Posted by Bob Warfield on March 20, 2008

Stacey Higginbotham wrote an interesting piece that made me wonder.  Apparently there are lots of less than cutting edge chip fabs out there that people want to keep running.  It got me to wonder.  In an age where smaller features on chips translate only to more transistors, but not neccesarily faster transistors, is the ability to have more transistors as economically valuable?  Particularly if we can’t put them to use?  The problem is Moore’s Law these days translates to more cores, not faster clock speeds.  Nearly all the software out there can’t make use of the extra cores yet, and there is a lot of discussion about how the world may have to completely retool software to make use of lots of cores.  Meanwhile, Intel sails on with 6 core chips on the horizon, more to come, and not a very good idea what to do with them.

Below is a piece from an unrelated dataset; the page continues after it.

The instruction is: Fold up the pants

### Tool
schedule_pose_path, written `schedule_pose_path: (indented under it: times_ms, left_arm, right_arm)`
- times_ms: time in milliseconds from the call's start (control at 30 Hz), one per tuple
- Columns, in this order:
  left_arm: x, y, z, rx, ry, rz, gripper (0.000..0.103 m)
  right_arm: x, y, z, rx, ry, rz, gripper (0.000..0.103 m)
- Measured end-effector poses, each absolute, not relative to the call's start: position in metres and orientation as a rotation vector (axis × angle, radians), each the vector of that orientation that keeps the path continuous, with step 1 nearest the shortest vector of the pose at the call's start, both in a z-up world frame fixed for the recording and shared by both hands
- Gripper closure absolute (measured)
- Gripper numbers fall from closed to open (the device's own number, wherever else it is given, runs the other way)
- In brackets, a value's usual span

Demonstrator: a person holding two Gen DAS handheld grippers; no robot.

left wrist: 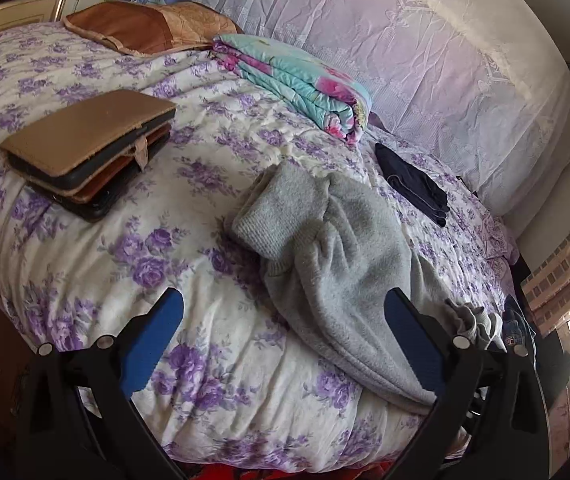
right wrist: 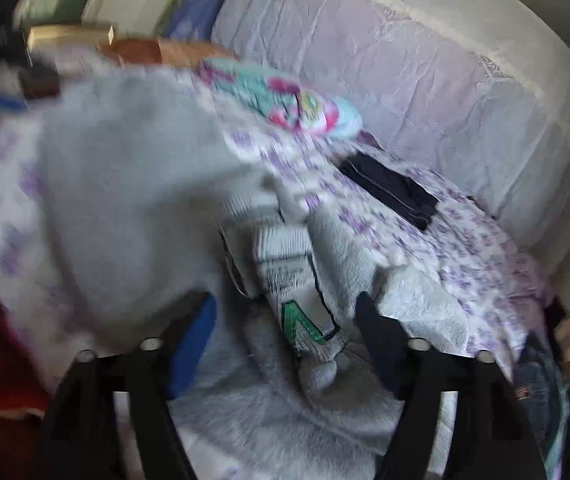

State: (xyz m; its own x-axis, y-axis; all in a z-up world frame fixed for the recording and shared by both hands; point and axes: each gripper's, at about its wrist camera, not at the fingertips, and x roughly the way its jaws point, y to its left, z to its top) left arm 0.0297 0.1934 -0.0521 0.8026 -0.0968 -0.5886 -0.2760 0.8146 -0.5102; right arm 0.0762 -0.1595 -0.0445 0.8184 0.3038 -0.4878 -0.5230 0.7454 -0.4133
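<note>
Grey fleece pants (left wrist: 345, 248) lie crumpled on the purple-flowered bedspread (left wrist: 85, 272), with a ribbed cuff (left wrist: 273, 216) folded toward the middle. My left gripper (left wrist: 285, 316) hovers low over the bed's near edge, its blue-padded fingers (left wrist: 161, 332) far apart and holding nothing; the right-hand finger sits over the pants' edge. In the blurred right wrist view the pants (right wrist: 125, 184) fill the left and the bottom. My right gripper (right wrist: 285, 316) stands wide over the waistband, where a white label with a green mark (right wrist: 301, 308) lies between the fingers. The pads do not press on the cloth.
A stack of brown wallet-like cases (left wrist: 89, 148) lies at the left. A folded teal and pink quilt (left wrist: 301, 80) and a brown pillow (left wrist: 141, 28) sit farther back. A dark folded garment (left wrist: 413, 184) lies to the right, near the lilac padded wall (left wrist: 405, 32). Jeans (right wrist: 533, 392) hang off the right edge.
</note>
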Motion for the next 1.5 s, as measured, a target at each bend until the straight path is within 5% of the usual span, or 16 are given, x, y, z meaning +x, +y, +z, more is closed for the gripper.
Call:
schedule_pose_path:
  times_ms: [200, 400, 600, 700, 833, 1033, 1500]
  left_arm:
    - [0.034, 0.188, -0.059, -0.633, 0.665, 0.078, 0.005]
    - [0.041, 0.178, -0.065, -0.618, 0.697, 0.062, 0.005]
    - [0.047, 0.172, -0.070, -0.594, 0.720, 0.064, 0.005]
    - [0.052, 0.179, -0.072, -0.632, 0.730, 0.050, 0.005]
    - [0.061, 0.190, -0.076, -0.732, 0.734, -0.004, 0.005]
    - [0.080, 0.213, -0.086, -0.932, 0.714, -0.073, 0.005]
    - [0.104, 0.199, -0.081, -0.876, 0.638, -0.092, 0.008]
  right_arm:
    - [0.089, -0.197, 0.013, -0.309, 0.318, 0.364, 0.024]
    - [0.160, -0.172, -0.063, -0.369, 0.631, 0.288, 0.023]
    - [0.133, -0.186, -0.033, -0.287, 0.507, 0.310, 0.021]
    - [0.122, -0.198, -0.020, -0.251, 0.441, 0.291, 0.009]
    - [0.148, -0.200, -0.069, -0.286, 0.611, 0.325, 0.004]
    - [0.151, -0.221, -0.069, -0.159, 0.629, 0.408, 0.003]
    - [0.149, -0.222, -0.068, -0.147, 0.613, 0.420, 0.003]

What if what separates the latest “good” fabs from older “obsolete” fabs is not longer that valuable?  Maybe the value is less from ever smaller feature sizes and more from new chip types?  That would shift the economics from favoring giants like Intel capable of building ever more expensive fabs to those with the IP to design more new chips on fab processes that are “good enough” for lots of interesting applications.  As big as Intel is, maybe driving faster CPU’s is not the most lucrative pasttime at this point in the technology curve.

It used to be that a general purpose CPU that constantly doubled in speed every 18 months (Moore’s Law) was the place to invest.  It was a truly general purpose device capable of running all sorts of software.  There have been special purpose chips built too for maximum performance in various areas:  graphics coprocessors and various network chips are good examples.  Suppose we can make special purpose chips for almost any purpose.  I once talked to a startup that had built a hardware search accelerator for example.  They vanished into the Government spy world never to be heard from again, but it is intriguing. 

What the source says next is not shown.